Untitled (colour photograph)

“The task of art is to transform what is continuously happening to us, to transform all of these things into symbols, into music, into something which can last in man’s memory. That is our duty. If we don’t fulfill it, we feel unhappy.”
― Jorge Luis Borges

“When you start working, everybody is in your studio — the past, your friends, enemies, the art world, and above all, your own ideas — all are there. But as you continue painting, they start leaving, one by one, and you are left completely alone. Then, if you are lucky, even you leave.”

[…]

Having shut the door, you find yourself alone before a canvas, a sheet of paper, a lump of clay, a computer screen. Other tools and materials lie around, close at hand, waiting to be used.

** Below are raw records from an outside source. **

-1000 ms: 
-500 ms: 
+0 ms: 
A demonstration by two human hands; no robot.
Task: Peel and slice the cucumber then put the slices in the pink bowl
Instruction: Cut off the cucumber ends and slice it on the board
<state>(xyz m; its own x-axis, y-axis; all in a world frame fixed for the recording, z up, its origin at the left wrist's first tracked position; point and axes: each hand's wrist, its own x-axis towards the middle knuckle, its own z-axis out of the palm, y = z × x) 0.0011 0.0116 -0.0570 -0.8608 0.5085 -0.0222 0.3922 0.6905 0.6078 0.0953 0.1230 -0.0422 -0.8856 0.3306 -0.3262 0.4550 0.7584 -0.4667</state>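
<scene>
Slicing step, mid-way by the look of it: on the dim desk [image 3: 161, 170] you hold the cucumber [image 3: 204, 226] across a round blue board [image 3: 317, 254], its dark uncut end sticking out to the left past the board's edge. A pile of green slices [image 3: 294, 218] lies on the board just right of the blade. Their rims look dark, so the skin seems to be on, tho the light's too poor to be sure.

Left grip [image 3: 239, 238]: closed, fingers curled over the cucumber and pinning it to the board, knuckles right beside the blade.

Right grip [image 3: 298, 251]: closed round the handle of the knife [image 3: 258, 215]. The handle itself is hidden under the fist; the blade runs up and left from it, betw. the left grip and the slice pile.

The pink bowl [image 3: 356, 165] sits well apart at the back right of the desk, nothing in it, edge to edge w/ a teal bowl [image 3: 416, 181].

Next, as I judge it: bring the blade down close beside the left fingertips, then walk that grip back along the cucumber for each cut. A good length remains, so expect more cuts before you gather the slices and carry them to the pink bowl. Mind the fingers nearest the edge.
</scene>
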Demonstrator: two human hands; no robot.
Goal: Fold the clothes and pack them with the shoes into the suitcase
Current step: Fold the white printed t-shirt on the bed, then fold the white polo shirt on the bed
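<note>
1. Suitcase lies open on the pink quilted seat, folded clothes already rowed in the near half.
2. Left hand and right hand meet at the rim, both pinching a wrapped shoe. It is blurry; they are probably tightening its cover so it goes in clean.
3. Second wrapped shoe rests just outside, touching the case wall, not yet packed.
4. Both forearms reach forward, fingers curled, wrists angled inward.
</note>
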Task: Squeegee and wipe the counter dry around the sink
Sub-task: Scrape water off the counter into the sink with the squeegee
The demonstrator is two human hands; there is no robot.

You resume your silent conversation with the work. This is a two-way process: you create the work and then you respond to it. The work can inspire, surprise, and shock you … The solitary act of making art involves intense, wordless dialogue. “
— John Cage

“Art comes from everywhere. It’s your response to your surroundings.”
— Damien Hirst

“I really didn’t have much to teach. I didn’t even believe in it. I felt so strongly that everybody had to find their own way. And nobody can teach you your own way …. in terms of art, the only real answer that I know of is to do it. If you don’t do it you don’t know what might happen.”
— Harry Callahan

“The first demand any work of art makes upon us is surrender. Look. Listen. Receive. Get yourself out of the way. (There is no good asking first whether the work before you deserves such a surrender, for until you have surrendered you cannot possibly find out.)”
― C.S. Lewis, An Experiment in Criticism

“The end will be what it will be. The object is intense living, fulfillment; the great happiness in creation.”
― Robert Henri, The Art Spirit

“The justification of art is the internal combustion it ignites in the hearts of men and not its shallow, externalized, public manifestations. The purpose of art is not the release of a momentary ejection of adrenaline but is, rather, the gradual, lifelong construction of a state of wonder and serenity.”